## What to work on
Output every line below exactly.
Segment Start: Information shown
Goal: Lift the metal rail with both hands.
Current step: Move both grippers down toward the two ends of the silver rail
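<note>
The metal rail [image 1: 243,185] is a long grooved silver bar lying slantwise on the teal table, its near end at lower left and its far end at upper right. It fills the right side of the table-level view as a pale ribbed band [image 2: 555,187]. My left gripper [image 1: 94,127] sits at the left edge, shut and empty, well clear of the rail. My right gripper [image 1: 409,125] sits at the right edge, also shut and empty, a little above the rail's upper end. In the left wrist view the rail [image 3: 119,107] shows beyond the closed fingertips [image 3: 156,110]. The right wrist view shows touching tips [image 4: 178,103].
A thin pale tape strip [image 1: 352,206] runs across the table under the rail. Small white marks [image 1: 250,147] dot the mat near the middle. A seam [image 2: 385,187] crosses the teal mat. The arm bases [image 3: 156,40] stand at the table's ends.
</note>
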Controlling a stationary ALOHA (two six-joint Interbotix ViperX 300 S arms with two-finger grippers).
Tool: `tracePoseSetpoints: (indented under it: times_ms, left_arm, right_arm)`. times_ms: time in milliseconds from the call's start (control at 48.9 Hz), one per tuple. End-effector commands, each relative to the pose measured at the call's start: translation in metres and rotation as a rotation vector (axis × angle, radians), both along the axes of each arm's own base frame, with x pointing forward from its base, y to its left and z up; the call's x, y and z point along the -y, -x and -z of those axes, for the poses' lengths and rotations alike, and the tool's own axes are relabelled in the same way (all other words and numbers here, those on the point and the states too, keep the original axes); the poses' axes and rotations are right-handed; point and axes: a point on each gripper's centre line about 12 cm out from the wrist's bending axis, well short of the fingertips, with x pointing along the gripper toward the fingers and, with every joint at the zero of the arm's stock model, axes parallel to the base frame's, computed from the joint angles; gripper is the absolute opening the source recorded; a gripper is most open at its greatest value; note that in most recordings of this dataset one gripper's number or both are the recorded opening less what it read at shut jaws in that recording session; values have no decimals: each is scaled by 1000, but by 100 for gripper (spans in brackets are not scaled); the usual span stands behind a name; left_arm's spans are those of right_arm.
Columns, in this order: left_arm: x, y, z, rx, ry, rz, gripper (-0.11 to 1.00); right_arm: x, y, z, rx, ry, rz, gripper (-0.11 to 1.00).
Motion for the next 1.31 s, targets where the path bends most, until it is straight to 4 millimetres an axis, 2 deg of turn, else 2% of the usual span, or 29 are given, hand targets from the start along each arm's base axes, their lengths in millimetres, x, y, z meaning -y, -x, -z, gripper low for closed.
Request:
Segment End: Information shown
## Your solution
Goal: Lift the metal rail with both hands.
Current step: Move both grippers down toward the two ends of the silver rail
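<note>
The metal rail [image 1: 243,185] is a long grooved silver bar lying slantwise on the teal table, its near end at lower left and its far end at upper right. It fills the right side of the table-level view as a pale ribbed band [image 2: 555,187]. My left gripper [image 1: 94,127] sits at the left edge, shut and empty, well clear of the rail. My right gripper [image 1: 409,125] sits at the right edge, also shut and empty, a little above the rail's upper end. In the left wrist view the rail [image 3: 119,107] shows beyond the closed fingertips [image 3: 156,110]. The right wrist view shows touching tips [image 4: 178,103].
A thin pale tape strip [image 1: 352,206] runs across the table under the rail. Small white marks [image 1: 250,147] dot the mat near the middle. A seam [image 2: 385,187] crosses the teal mat. The arm bases [image 3: 156,40] stand at the table's ends.
</note>
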Controlling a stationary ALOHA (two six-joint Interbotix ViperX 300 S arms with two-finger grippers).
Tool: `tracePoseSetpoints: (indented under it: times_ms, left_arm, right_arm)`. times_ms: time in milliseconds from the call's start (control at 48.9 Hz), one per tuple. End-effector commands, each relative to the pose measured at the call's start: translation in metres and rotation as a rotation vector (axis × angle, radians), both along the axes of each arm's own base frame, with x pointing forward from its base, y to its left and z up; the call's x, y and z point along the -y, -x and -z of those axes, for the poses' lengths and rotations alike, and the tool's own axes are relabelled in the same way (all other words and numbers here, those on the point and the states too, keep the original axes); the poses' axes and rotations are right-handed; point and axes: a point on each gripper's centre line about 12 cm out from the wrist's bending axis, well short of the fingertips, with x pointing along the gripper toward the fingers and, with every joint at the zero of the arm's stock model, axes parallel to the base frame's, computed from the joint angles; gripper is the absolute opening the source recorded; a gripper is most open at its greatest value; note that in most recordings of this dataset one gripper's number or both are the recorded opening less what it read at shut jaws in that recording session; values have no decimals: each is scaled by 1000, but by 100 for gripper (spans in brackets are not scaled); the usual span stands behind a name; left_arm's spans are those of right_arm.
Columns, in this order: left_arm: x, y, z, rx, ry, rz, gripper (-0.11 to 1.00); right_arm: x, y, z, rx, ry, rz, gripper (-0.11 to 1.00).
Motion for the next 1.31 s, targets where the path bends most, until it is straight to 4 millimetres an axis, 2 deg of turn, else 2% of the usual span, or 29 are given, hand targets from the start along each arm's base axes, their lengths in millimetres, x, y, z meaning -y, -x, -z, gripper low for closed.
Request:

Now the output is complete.